> GIVEN RECORDS:

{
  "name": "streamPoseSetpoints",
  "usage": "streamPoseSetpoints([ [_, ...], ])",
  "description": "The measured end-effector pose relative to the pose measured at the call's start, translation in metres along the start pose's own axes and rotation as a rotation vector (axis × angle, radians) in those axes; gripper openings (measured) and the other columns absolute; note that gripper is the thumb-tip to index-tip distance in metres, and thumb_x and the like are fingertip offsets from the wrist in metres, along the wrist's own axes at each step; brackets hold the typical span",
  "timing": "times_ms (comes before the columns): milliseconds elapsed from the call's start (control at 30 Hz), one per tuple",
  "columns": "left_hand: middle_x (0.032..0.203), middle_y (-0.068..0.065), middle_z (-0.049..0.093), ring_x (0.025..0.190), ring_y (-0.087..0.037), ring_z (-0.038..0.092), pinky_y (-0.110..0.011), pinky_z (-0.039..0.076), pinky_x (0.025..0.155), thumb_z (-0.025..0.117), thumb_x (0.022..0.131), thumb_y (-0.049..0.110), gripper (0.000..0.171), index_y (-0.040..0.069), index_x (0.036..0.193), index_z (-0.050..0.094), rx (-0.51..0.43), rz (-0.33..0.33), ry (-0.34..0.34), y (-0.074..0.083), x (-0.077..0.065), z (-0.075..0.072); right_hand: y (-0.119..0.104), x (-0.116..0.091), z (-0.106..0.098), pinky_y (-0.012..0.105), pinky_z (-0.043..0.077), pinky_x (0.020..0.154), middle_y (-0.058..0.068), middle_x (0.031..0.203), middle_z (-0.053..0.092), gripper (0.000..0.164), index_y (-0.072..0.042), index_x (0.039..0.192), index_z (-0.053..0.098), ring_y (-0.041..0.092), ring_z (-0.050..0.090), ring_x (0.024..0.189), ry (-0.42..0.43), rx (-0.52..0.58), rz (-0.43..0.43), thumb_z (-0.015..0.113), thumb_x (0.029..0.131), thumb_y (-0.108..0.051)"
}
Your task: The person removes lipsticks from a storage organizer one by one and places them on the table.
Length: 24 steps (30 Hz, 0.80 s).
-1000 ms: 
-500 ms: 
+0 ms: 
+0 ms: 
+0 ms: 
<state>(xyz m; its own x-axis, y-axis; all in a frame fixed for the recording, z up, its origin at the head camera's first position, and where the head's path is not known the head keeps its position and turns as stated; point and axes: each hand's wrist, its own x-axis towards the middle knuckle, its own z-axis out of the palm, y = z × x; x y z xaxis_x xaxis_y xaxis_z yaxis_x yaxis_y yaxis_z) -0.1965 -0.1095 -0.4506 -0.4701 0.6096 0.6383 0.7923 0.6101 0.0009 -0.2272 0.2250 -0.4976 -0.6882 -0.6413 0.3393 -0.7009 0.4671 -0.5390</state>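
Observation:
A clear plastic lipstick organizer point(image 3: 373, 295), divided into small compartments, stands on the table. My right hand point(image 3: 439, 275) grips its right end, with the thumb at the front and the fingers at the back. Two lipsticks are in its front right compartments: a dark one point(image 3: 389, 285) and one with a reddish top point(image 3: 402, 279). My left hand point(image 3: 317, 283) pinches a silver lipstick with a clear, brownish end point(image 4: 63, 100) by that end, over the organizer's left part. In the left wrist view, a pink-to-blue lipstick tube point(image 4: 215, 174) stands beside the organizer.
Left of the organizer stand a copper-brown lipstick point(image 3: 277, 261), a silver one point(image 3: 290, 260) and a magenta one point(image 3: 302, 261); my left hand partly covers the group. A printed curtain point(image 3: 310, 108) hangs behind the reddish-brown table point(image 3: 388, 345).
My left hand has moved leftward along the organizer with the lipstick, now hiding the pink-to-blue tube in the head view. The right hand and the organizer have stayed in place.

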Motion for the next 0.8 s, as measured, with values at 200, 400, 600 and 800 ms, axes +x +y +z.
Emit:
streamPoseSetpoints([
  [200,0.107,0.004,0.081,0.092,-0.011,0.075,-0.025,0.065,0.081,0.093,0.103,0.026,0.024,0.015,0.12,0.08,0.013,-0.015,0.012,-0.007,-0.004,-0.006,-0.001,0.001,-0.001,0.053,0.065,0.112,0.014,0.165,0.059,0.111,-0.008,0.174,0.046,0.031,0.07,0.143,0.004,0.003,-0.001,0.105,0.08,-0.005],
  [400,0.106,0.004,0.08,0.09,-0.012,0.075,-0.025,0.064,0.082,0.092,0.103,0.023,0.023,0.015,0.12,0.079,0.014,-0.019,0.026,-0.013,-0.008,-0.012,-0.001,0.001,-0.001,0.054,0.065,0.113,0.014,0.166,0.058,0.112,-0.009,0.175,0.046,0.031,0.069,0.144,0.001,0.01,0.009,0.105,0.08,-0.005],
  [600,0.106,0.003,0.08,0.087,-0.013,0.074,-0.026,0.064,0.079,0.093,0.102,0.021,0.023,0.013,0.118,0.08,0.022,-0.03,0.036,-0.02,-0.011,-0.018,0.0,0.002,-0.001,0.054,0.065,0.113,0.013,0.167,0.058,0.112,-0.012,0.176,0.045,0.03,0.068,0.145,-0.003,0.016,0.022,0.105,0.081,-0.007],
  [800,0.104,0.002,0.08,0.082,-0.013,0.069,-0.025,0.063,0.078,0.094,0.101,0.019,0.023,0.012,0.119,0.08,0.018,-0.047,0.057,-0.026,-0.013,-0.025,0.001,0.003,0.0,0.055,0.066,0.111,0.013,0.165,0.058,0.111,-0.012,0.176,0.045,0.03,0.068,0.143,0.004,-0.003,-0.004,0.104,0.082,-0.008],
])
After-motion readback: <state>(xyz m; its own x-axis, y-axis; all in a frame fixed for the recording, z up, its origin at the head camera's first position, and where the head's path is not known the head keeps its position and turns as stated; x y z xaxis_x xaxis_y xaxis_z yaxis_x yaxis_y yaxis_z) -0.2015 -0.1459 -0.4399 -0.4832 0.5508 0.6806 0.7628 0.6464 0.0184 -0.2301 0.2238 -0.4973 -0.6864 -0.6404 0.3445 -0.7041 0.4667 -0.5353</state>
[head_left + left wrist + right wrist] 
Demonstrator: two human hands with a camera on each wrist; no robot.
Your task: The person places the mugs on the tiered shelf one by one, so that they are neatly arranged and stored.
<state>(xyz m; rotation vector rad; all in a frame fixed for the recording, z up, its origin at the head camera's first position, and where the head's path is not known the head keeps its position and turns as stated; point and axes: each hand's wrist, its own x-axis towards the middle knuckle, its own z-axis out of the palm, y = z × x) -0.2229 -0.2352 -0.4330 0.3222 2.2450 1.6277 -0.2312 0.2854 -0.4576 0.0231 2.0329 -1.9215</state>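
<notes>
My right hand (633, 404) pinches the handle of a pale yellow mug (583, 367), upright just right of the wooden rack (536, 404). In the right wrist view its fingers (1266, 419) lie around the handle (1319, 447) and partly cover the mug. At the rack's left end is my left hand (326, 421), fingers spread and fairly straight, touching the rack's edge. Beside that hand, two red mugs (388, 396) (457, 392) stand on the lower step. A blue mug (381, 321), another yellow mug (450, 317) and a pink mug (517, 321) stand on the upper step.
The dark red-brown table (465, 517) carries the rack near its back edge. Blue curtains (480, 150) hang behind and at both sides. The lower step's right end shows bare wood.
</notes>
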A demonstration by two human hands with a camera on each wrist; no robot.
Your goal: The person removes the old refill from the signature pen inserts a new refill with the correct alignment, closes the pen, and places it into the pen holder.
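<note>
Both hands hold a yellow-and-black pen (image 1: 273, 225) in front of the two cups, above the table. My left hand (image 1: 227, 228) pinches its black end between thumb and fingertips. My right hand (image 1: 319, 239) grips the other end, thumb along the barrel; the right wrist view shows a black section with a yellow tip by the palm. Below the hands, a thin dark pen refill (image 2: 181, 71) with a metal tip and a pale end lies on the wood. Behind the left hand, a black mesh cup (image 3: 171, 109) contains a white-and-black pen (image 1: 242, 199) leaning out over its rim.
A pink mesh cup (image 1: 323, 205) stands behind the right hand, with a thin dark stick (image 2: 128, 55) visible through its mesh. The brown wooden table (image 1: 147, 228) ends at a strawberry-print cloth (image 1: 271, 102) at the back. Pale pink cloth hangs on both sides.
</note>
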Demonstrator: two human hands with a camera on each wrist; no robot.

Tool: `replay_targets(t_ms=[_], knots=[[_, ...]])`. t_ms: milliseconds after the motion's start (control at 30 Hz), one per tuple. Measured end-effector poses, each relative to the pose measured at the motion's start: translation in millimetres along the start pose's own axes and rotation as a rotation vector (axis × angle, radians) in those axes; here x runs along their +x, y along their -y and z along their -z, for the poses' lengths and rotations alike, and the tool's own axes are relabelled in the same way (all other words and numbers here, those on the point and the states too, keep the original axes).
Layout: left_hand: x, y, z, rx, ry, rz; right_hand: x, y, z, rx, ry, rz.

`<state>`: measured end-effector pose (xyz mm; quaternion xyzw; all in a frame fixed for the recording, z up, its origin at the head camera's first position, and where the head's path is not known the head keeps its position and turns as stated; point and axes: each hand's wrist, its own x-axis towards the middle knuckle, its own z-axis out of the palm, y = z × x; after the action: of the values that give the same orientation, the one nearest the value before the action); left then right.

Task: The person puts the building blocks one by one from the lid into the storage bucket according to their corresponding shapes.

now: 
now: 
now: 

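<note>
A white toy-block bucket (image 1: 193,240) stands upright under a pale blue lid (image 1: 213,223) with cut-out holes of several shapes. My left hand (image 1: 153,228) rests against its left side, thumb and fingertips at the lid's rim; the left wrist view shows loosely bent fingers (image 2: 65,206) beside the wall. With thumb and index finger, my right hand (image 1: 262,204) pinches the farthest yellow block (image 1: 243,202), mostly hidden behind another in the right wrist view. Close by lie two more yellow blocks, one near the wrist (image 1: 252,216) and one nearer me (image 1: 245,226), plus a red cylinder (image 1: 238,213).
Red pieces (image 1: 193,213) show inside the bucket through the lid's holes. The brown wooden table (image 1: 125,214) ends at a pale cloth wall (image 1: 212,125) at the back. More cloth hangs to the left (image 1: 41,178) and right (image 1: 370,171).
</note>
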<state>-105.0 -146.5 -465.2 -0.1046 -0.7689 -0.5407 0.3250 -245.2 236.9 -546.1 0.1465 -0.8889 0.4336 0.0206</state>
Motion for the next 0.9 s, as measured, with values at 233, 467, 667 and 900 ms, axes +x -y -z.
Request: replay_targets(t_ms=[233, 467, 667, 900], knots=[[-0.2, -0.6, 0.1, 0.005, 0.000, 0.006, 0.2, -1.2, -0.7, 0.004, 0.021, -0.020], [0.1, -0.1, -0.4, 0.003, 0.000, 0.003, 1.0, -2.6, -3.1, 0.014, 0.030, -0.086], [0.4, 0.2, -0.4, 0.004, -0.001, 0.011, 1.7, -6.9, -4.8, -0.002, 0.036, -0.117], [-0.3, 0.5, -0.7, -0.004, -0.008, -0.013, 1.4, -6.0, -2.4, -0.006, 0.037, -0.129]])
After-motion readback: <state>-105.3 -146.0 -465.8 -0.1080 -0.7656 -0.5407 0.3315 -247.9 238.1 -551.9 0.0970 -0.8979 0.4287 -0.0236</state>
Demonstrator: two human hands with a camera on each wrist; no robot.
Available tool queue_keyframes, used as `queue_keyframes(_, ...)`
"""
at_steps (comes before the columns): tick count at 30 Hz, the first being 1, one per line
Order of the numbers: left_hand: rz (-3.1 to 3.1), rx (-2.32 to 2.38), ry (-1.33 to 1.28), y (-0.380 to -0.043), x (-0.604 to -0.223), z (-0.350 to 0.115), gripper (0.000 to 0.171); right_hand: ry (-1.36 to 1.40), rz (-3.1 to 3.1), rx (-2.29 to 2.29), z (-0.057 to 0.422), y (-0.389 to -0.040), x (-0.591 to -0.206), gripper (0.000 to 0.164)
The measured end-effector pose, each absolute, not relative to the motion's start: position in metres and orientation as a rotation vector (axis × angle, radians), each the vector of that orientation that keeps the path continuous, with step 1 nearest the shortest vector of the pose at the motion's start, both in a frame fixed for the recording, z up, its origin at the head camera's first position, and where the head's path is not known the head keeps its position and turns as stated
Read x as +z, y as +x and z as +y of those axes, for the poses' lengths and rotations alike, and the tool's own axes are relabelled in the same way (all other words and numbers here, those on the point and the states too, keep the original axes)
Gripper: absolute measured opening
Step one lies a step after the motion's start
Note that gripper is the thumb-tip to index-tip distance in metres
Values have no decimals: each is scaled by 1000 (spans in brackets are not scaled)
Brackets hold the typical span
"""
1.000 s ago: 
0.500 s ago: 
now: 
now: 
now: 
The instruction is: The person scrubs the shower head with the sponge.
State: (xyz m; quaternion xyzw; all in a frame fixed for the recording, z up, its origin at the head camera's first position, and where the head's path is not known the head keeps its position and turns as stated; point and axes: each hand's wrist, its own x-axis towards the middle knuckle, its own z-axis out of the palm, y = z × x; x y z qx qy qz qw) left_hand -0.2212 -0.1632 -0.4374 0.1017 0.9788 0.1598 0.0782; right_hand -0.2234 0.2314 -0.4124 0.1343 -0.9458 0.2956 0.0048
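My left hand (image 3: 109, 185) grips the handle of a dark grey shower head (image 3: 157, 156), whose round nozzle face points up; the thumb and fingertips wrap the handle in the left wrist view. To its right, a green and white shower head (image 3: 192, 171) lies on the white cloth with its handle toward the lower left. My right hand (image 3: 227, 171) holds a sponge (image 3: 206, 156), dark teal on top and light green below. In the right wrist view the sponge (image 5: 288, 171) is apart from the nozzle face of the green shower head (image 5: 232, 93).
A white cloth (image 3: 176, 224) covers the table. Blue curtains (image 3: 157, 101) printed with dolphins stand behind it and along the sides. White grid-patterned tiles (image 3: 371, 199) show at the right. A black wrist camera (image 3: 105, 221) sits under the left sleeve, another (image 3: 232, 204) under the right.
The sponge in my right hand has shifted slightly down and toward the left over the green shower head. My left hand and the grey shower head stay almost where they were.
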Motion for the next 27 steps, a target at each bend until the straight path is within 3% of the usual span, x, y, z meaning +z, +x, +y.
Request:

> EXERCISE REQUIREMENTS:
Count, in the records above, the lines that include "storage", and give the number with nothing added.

> TASK ANSWER:
2